======== Recorded information

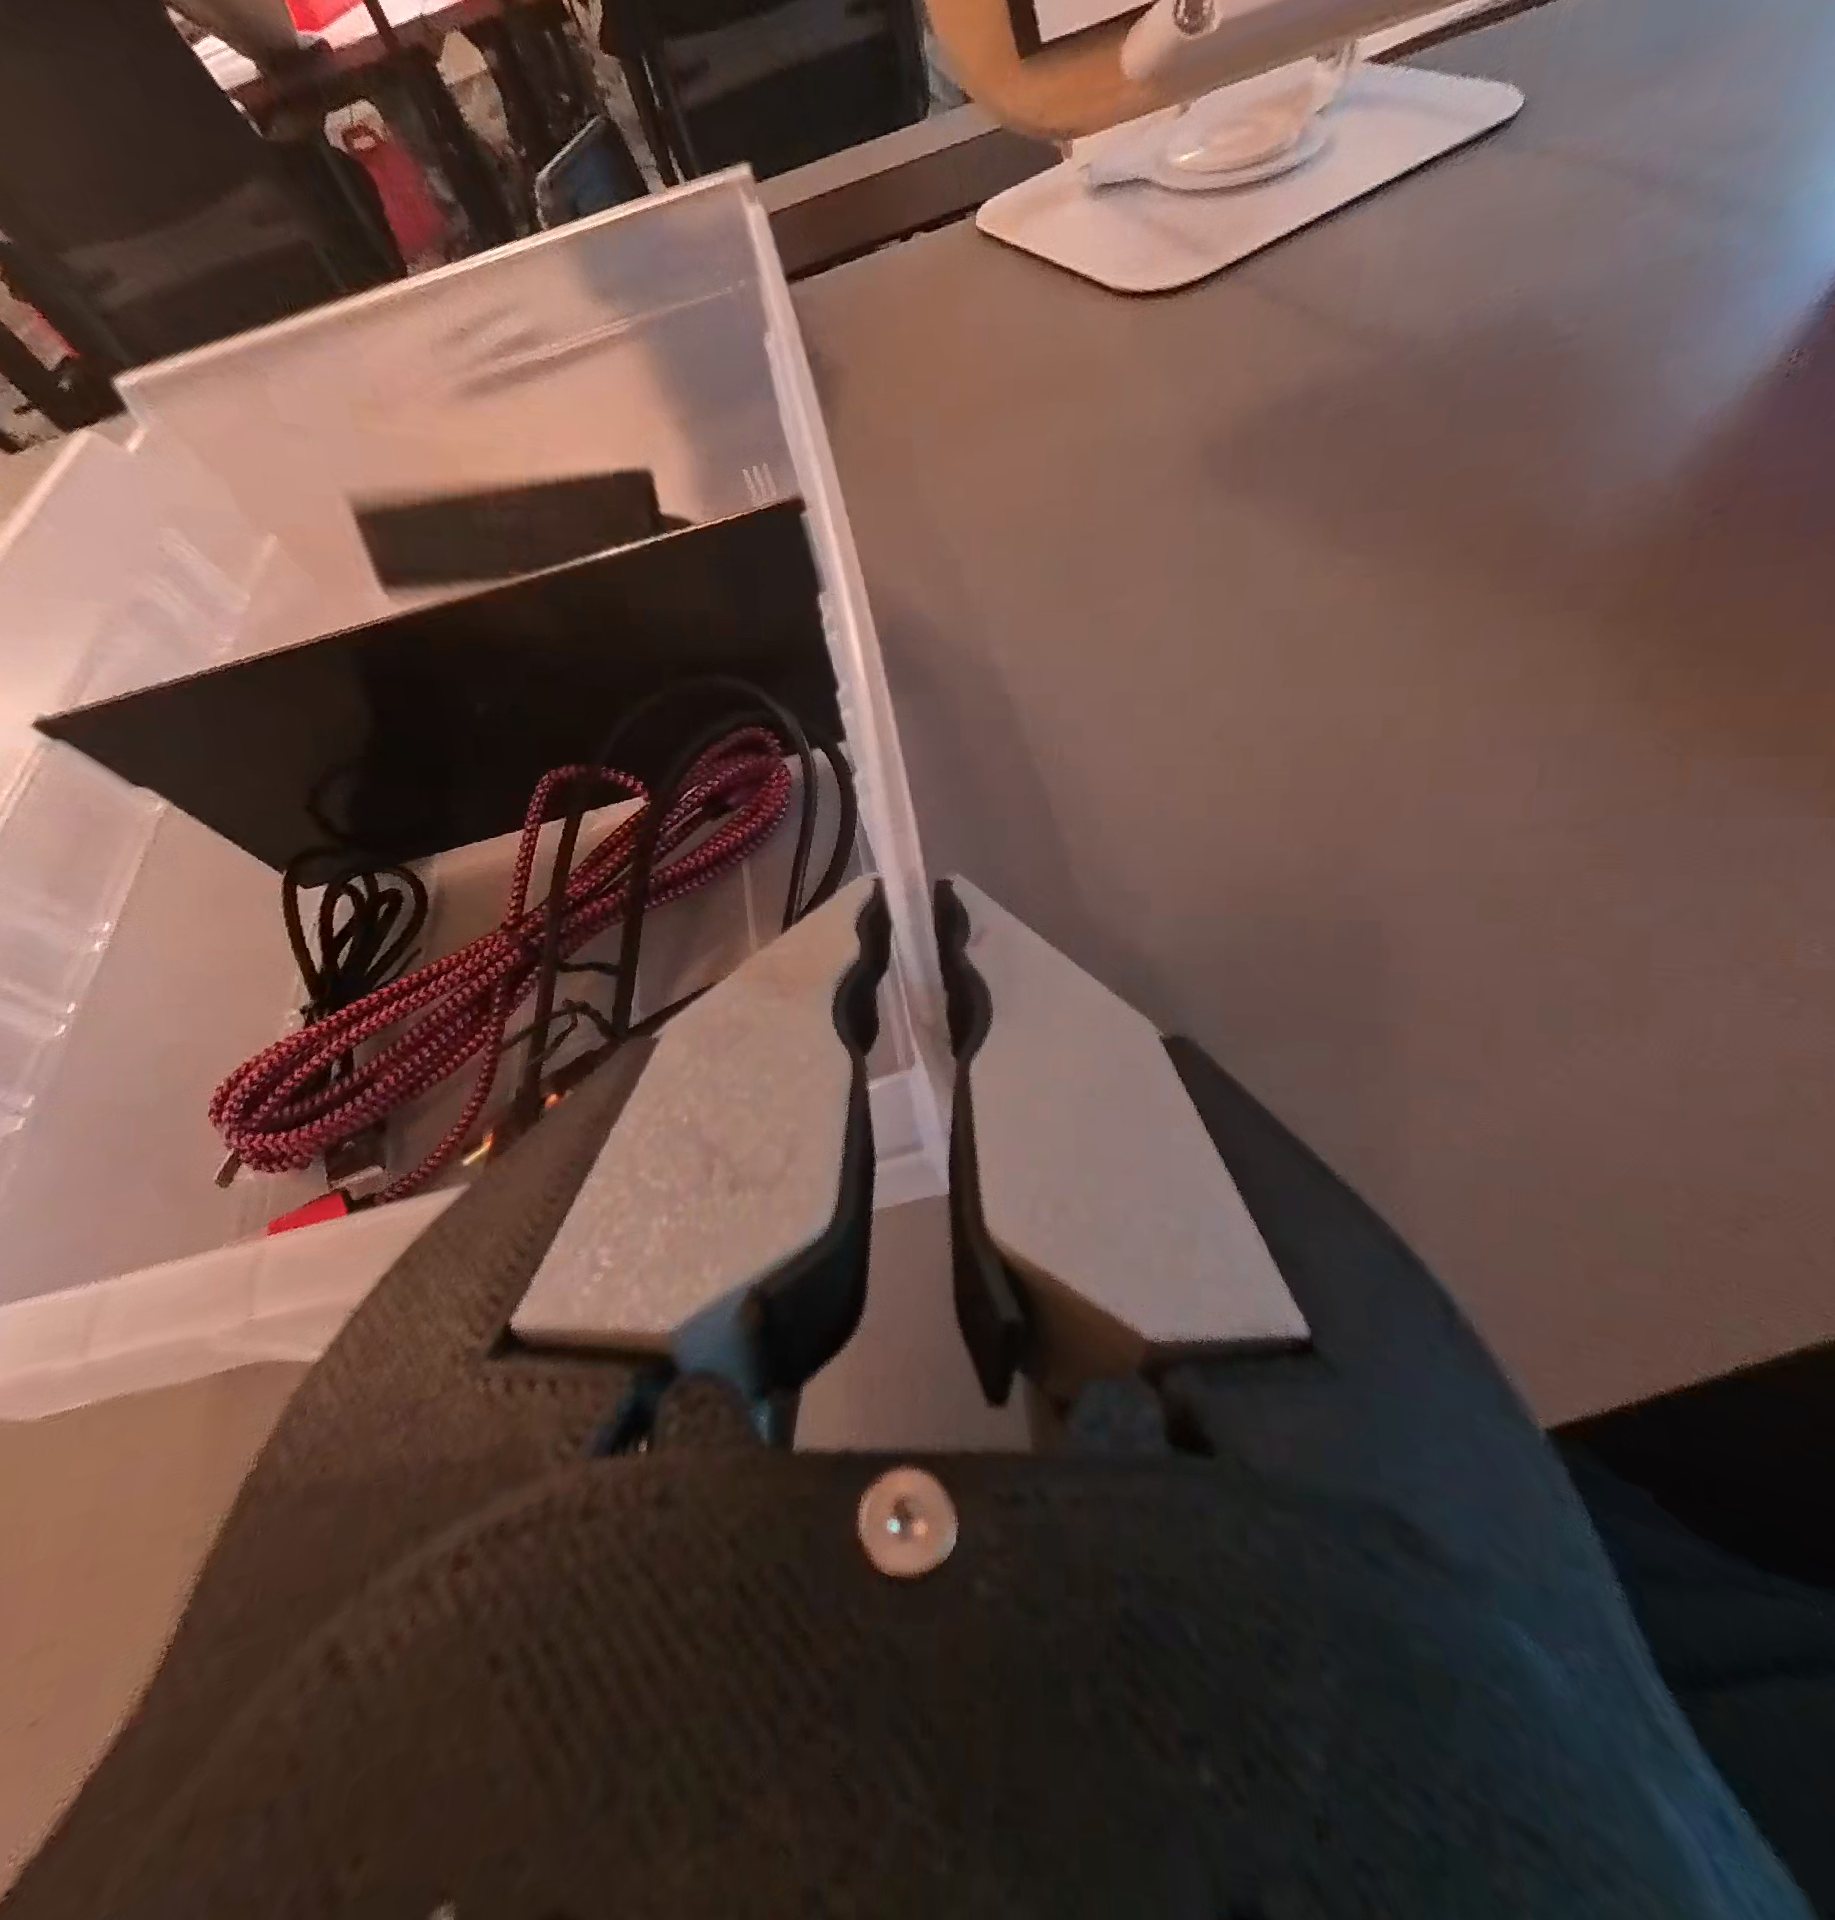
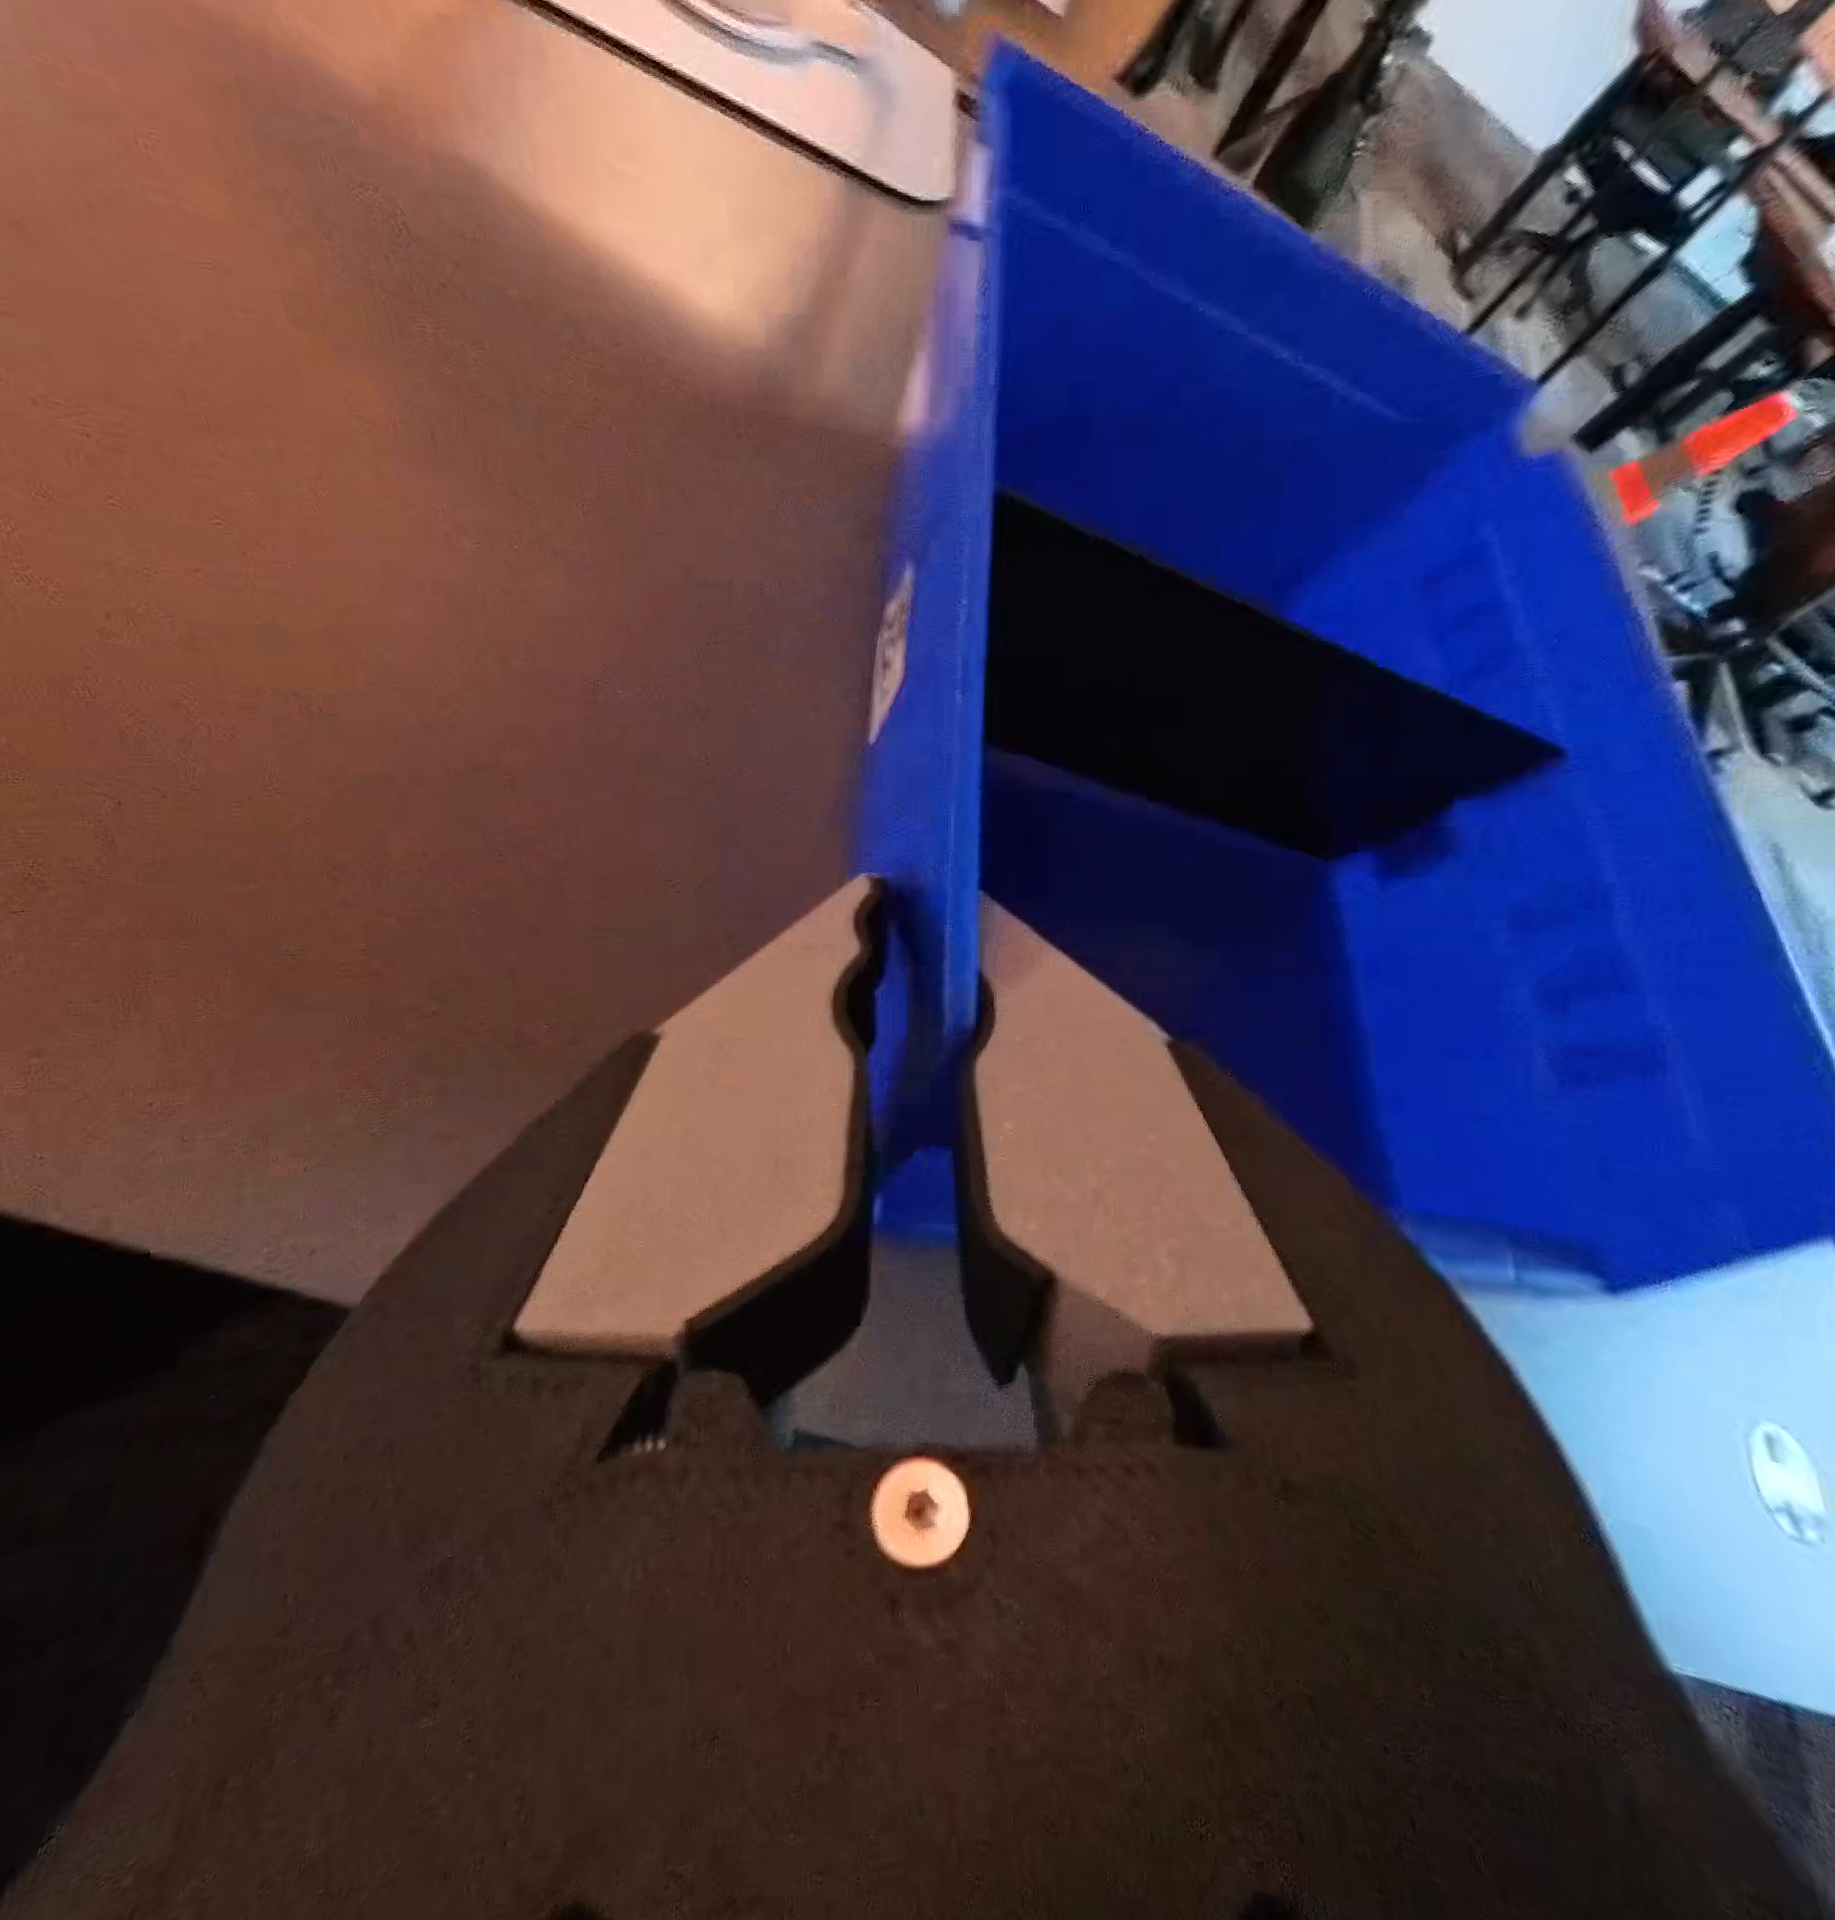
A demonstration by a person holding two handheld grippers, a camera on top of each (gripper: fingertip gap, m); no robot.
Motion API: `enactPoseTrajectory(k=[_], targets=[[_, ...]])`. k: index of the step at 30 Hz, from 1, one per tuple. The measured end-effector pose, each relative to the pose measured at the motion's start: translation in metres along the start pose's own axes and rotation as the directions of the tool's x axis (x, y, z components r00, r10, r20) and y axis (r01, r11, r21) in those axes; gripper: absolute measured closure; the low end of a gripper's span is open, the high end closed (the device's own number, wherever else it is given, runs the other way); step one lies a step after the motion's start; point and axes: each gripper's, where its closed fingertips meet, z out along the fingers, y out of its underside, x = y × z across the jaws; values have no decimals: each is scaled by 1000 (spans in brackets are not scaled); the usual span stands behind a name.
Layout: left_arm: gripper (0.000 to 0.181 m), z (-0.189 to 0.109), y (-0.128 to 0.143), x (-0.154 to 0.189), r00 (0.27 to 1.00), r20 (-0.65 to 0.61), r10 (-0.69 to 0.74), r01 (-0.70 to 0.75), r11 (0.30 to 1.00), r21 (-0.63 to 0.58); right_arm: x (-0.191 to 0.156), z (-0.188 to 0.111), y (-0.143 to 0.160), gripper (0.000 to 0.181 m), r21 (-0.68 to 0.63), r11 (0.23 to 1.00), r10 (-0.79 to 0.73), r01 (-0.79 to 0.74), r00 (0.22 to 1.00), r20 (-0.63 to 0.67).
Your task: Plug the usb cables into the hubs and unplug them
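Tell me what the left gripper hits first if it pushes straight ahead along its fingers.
The left gripper already straddles the clear bin's side wall, one finger on each side. Going straight on, it would likely just slide along that wall; whether the fingers are clamped on it is unclear.

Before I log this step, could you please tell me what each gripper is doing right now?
Left gripper: shut on the clear bin, at its side wall.
Right gripper: shut on the blue bin, at its side wall.

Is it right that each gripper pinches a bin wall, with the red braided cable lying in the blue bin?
Not quite. The red braided cable lies in the clear bin, gripped by the left gripper, as the left wrist view shows. The right gripper pinches the blue bin.
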Motion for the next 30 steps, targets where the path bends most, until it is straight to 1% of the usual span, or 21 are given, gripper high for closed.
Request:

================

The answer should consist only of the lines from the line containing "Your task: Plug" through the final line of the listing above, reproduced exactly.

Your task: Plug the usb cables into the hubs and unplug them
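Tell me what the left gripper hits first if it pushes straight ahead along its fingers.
The left gripper already straddles the clear bin's side wall, one finger on each side. Going straight on, it would likely just slide along that wall; whether the fingers are clamped on it is unclear.

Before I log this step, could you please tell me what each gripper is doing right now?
Left gripper: shut on the clear bin, at its side wall.
Right gripper: shut on the blue bin, at its side wall.

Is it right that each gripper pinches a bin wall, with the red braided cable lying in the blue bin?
Not quite. The red braided cable lies in the clear bin, gripped by the left gripper, as the left wrist view shows. The right gripper pinches the blue bin.
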Motion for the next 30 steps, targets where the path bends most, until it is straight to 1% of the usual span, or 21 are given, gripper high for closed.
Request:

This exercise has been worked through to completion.